- What you are asked to do
Lines holding the string "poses" in the listing below are to be copied.
- - -
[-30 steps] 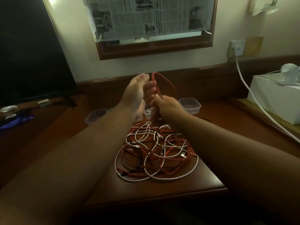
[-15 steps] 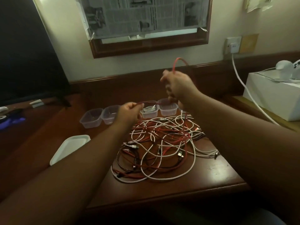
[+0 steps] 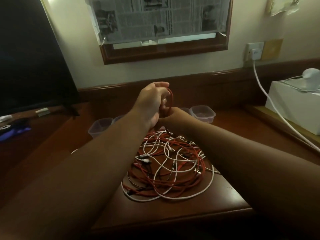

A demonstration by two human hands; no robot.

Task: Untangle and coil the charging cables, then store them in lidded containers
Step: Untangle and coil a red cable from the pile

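A heap of red and white cables point(image 3: 166, 163) is lying tangled on the desk point(image 3: 225, 201), most of it untouched. Above it, the left hand point(image 3: 152, 104) is gripping a red cable point(image 3: 170, 99) in loops, while the right hand point(image 3: 174, 115) is pinching it below (partly hidden). Behind, the containers point(image 3: 203, 113) are sitting open; coiling, storing and lidding look mostly undone.
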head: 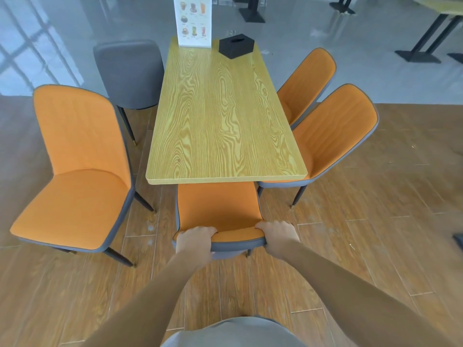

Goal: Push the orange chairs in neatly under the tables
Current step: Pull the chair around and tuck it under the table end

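Observation:
An orange chair (218,209) stands at the near short end of the wooden table (220,116), its seat hidden under the tabletop. My left hand (195,240) and my right hand (278,235) both grip the top edge of its backrest. A second orange chair (75,171) stands at the left, pulled out and away from the table, its whole seat showing. Two more orange chairs (335,131) (307,83) sit along the right side, seats partly under the tabletop.
A grey chair (130,73) stands at the table's far left side. A menu stand (193,21) and a black tissue box (236,45) rest on the far end of the table. Black table bases (418,55) stand on the grey floor behind.

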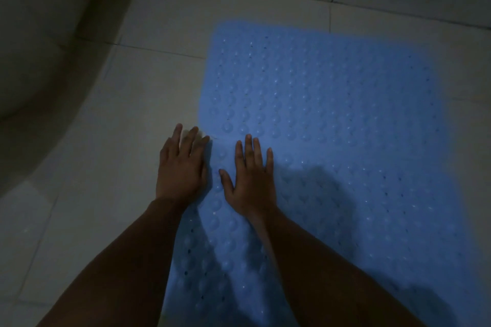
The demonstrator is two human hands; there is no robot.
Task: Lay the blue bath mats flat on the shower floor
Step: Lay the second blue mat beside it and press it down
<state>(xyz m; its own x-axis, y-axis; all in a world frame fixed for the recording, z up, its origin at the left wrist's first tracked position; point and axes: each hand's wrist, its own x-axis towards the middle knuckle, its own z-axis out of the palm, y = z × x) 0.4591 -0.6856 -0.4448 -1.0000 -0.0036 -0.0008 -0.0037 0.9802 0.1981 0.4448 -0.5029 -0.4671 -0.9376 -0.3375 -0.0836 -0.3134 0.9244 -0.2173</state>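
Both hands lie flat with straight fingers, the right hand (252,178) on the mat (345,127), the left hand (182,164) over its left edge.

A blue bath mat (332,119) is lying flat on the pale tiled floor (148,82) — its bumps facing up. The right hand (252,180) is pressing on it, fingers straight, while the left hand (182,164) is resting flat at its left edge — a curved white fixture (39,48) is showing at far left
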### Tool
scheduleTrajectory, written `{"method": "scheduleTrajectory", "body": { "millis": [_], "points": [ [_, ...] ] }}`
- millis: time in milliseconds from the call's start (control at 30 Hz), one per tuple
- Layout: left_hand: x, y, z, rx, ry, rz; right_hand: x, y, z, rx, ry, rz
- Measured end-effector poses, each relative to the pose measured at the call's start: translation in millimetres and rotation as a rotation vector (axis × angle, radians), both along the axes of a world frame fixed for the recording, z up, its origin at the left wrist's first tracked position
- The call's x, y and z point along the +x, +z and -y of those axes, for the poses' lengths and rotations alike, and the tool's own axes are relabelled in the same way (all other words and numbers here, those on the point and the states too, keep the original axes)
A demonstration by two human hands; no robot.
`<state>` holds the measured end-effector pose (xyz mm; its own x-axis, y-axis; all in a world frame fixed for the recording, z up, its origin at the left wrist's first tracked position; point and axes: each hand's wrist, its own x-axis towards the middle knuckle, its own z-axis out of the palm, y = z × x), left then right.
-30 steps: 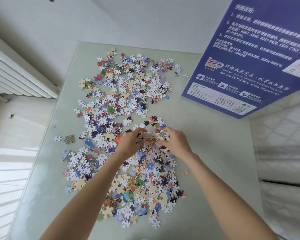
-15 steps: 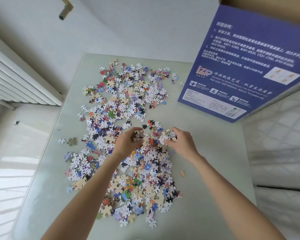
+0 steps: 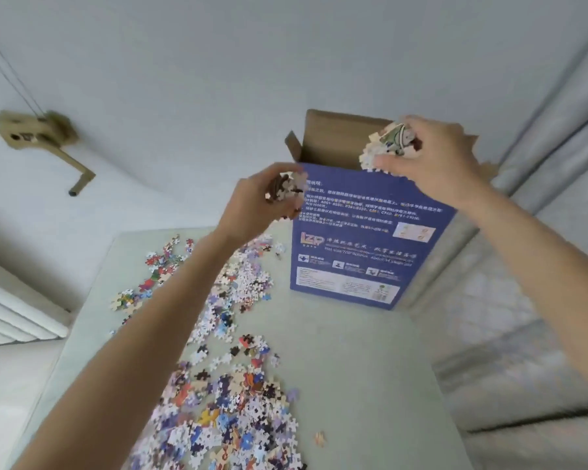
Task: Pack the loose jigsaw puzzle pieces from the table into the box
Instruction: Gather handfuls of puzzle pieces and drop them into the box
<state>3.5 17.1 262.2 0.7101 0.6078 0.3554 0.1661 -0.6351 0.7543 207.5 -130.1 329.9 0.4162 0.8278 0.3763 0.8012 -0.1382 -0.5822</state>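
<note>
Above the blue box (image 3: 364,245), hands grip multicoloured puzzle pieces (image 3: 386,149).

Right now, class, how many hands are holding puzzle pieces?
2. The left hand grips a clump beside the box's upper left corner; the right hand grips another over its open top. No other hands show.

Pale grey-white wall (image 3: 218,62) fills the upper view, soft diffuse daylight. Tan bracket with crank handle (image 3: 45,137) mounted on wall at left, thin cords running up from it. White ribbed radiator (image 3: 11,317) lower left. Pale green bench (image 3: 353,368) in centre. Quilted white fabric (image 3: 523,334) at right, blurred.
</note>
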Motion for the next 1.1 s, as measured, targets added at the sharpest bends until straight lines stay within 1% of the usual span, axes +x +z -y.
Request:
{"method": "scheduleTrajectory", "body": {
  "millis": [67,167,233,300,367,433,533,600,800,900,1000,1100],
  "points": [
    [33.1,34.7,-10.4,0.08,-0.043,0.072,33.9,15.6,-6.1,-0.002,-0.053,0.073],
    [75.1,61.4,-20.6,0.175,-0.1,0.088,63.3,12.1,-10.1,-0.114,-0.071,0.087],
    [97.5,64.5,-24.6,0.251,-0.136,0.033,72.2,0.5,-10.4,-0.159,-0.068,0.064],
    [115.3,60.3,-28.4,0.432,-0.189,-0.066,76.2,-9.1,-9.5,-0.175,-0.042,0.04],
    [128.3,53.1,-33.2,0.608,-0.292,-0.16,80.5,-16.0,-9.3,-0.185,-0.029,0.039],
    [135.4,46.6,-37.3,0.708,-0.38,-0.238,83.8,-20.0,-9.4,-0.19,-0.022,0.058],
    [138.1,42.9,-36.9,0.715,-0.37,-0.342,87.0,-22.6,-8.3,-0.185,0.01,0.054],
    [136.4,40.4,-35.7,0.709,-0.343,-0.36,87.0,-23.1,-7.1,-0.194,0.015,0.056],
    [128.7,36.2,-31.6,0.745,-0.249,-0.298,82.8,-20.0,-10.5,-0.212,-0.007,0.154],
    [125.5,31.8,-29.2,0.794,-0.201,-0.214,80.6,-17.7,-10.9,-0.188,0.029,0.171],
    [122.3,24.9,-27.2,0.878,-0.132,-0.108,78.1,-17.8,-11.0,-0.164,0.017,0.252],
    [119.7,18.6,-25.9,0.896,-0.068,-0.063,72.0,-20.1,-10.0,-0.124,0.011,0.271]
  ]
}}
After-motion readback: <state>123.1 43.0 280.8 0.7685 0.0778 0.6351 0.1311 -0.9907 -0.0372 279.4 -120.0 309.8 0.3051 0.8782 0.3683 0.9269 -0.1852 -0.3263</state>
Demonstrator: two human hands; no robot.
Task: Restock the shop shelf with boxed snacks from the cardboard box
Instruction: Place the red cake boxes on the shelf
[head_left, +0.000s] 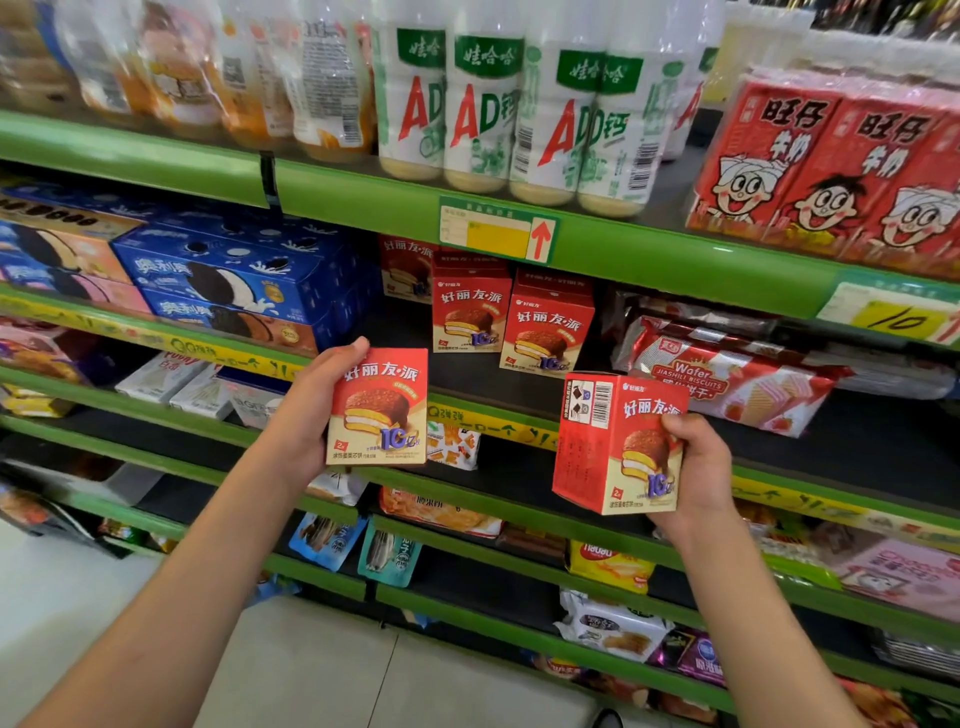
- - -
- Task answer
- Measured end-effector poses, each relative to the pose measured at the call's start: translation in millimetres and rotation as a rotation vector (axis × angle, radians), both along the axes of a world frame fixed for the recording, z up, its origin at the left wrist's first tracked position
- The call's x, y and z point along the +x, +z and -y of those axes, for the poses' lengths and rotations alike, and the tool's own axes are relabelled in the same way (all other words and numbers here, those on the point and the states too, keep the original axes)

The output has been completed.